Rapid Fire Abstracts
Sungho Park, PhD
Postdoctoral Fellow
Children's Hospital Colorado, University of Colorado Anschutz Medical Campus
Sungho Park, PhD
Postdoctoral Fellow
Children's Hospital Colorado, University of Colorado Anschutz Medical Campus
Erin Englund, PhD
Assistant Research Professor
University of Colorado Anschutz Medical Campus
Takashi Fujiwara, PhD
Postdoctoral fellow
University of Colorado Anschutz Medical Campus, Children's Hospital Colorado
Danny Enge, MSc
Researcher
University of Colorado Anschutz Medical Campus
Michal Schafer, MD
Intern
University of Utah Health
Judith G. Regensteiner, PhD
University of Colorado
Brian Fonseca, MD
Associate Professor of Pediatrics
Children's Hospital Colorado
Kendall Hunter, PhD
University of Colorado Denver | Anschutz Medical Campus
Jane Reusch, MD
University of Colorado
Alex J. Barker, PhD
Associate Professor
Children's Hospital Colorado, University of Colorado Anschutz Medical Campus
Type 2 diabetes (T2D) is closely associated with left ventricular (LV) diastolic dysfunction. However, given the limited understanding of T2D pathways, it remains unclear if diastolic function differs between overweight individuals with uncomplicated T2D and overweight controls (OWC). Recently, four-dimensional flow cardiovascular magnetic resonance (4D flow CMR) has been proven to perform similarly to the gold standard, Doppler echocardiography, in assessing E/A ratio.1 In this study, we compare LV diastolic function among lean controls (LC), OWC, and T2D using CMR techniques.
Methods:
54 participants were prospectively recruited with IRB approval and informed consent, including 8 LC, 27 OWC, and 19 T2D. OWC had no history of cardiovascular disease, obesity, or diabetes. T2D participants were well-managed by diet, with or without insulin secretagogues, metformin, or glucose absorption blockers; other antihyperglycemic therapies were excluded to avoid potential impacts on cardiovascular function. CMR images were acquired using a 3T Siemens Skyra MRI system (Siemens Healthineers). 4D flow-based mitral valve (MV) tracking was performed using a commercial software, CVI42 (Circle Cardiovascular Imaging Inc.) (Fig. 1).
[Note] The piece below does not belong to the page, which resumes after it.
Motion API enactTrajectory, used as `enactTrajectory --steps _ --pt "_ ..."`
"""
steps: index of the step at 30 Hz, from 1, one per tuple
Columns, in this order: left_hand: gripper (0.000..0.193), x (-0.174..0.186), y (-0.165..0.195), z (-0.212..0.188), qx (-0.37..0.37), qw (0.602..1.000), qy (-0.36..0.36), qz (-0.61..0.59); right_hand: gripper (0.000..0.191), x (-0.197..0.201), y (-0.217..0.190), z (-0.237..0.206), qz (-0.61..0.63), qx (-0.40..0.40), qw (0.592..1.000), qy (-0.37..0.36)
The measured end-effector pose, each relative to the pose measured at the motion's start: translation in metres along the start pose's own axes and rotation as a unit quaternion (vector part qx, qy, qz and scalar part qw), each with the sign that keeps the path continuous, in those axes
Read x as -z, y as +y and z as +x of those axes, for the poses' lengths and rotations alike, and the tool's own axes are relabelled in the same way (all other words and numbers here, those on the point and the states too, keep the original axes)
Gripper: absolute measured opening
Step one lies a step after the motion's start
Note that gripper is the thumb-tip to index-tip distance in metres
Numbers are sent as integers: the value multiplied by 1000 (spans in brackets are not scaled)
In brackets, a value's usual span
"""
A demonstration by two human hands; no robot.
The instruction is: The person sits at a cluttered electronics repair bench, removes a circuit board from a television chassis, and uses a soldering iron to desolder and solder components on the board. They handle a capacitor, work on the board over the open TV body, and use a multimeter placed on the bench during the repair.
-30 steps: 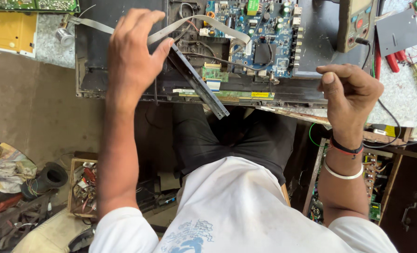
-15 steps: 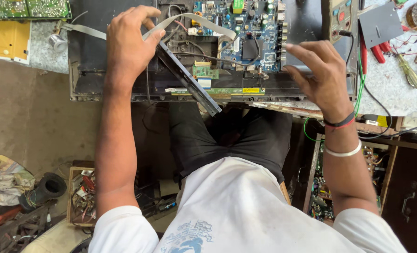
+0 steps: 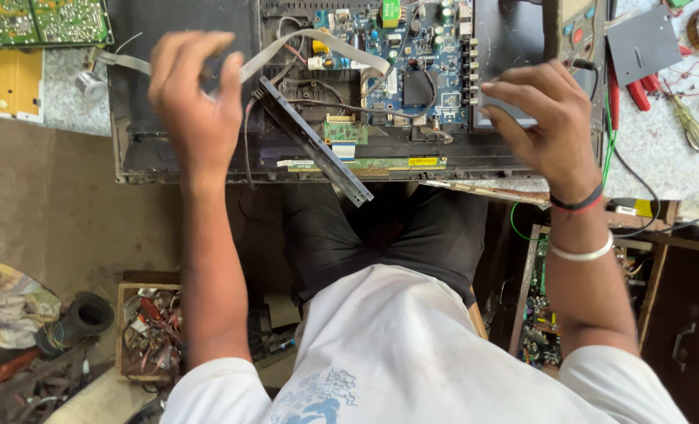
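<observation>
Opened flat-screen chassis [image 3: 192, 157] lies back-up at the near edge of the tabletop [image 3: 655, 149], overhanging the person's lap. Left hand [image 3: 196, 102] is over the chassis's left part, fingers curled loosely at the grey ribbon cable [image 3: 318, 43]; I cannot tell whether it grips anything. Right hand [image 3: 542, 118] is spread open, fingertips resting on the dark panel beside the blue circuit board [image 3: 412, 67], holding nothing. A black metal strip [image 3: 314, 141] lies diagonally across the frame, loose. Judged step: working on the exposed internals. Next move calls for care around the ribbon cable and thin wires.
</observation>
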State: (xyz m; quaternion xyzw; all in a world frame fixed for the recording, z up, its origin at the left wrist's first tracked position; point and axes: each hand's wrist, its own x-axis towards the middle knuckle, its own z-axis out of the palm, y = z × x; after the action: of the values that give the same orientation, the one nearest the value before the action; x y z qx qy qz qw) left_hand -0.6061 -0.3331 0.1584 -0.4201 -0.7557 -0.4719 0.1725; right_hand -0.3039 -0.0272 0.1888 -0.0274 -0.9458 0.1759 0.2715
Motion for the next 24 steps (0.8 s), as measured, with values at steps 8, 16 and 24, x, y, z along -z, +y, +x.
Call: enactTrajectory --steps 8,16,24 --pt "19 -22 18 -161 289 909 264 -147 15 -16 -42 -54 187 -29 980 61" --pt "50 -79 2 -236 352 895 225 -158 10 -66 -77 -91 362 136 920 -61" --pt "61 -51 49 -260 440 860 34 -258 33 -113 -142 -106 442 -53 853 -271"
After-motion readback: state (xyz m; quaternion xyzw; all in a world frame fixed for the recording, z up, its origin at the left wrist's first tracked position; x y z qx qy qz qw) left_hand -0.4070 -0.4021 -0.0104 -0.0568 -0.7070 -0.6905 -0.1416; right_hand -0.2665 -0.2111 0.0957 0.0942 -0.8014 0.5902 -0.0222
Volumetric-averaged vorticity, a sensitive marker of diastolic dysfunction,2 was assessed using MATLAB (MathWorks Inc.) and FSL flirt.3 E/A velocity and vorticity were computed for each group. Global functions and strain changes were obtained using short-axis and 4-chamber cine images. Statistical significance was assessed using ANOVA with Fisher’s Least Significant Difference post-hoc test.
Results:
Demographic and CMR data are summarized in Table 1. Participants with T2D had significantly lower end-systole volume index (ESVi; p< 0.05), end-diastole volume index (EDVi; p< 0.01), and stroke volume (SV; p< 0.01) compared to OWC. While only global longitudinal strain showed significant decreases compared to LC, no significant differences were observed in other CMR variables. A-wave velocity and E/A vorticity were significantly different across all groups (Fig. 2).
Conclusion:
We demonstrated that CMR variables can identify morphological changes concomitant with LV diastolic dysfunction in uncomplicated T2D. Increased A-wave velocity and decreased E/A vorticity may be associated with an impaired relaxation pattern.4 Since the use of CMR for assessing LV function has not been well established, this study would support its potential for the comprehensive evaluation of LV function in both OWC and T2D populations. Semi-automatic analysis of volumetric vorticity may reduce the time-consuming post-processing required to evaluate LV function. In addition, the use of widely available commercial software for this approach enhances accessibility and broadens its applicability. Further validation will be conducted using robust methods, such as Tukey’s post hoc test, with larger datasets.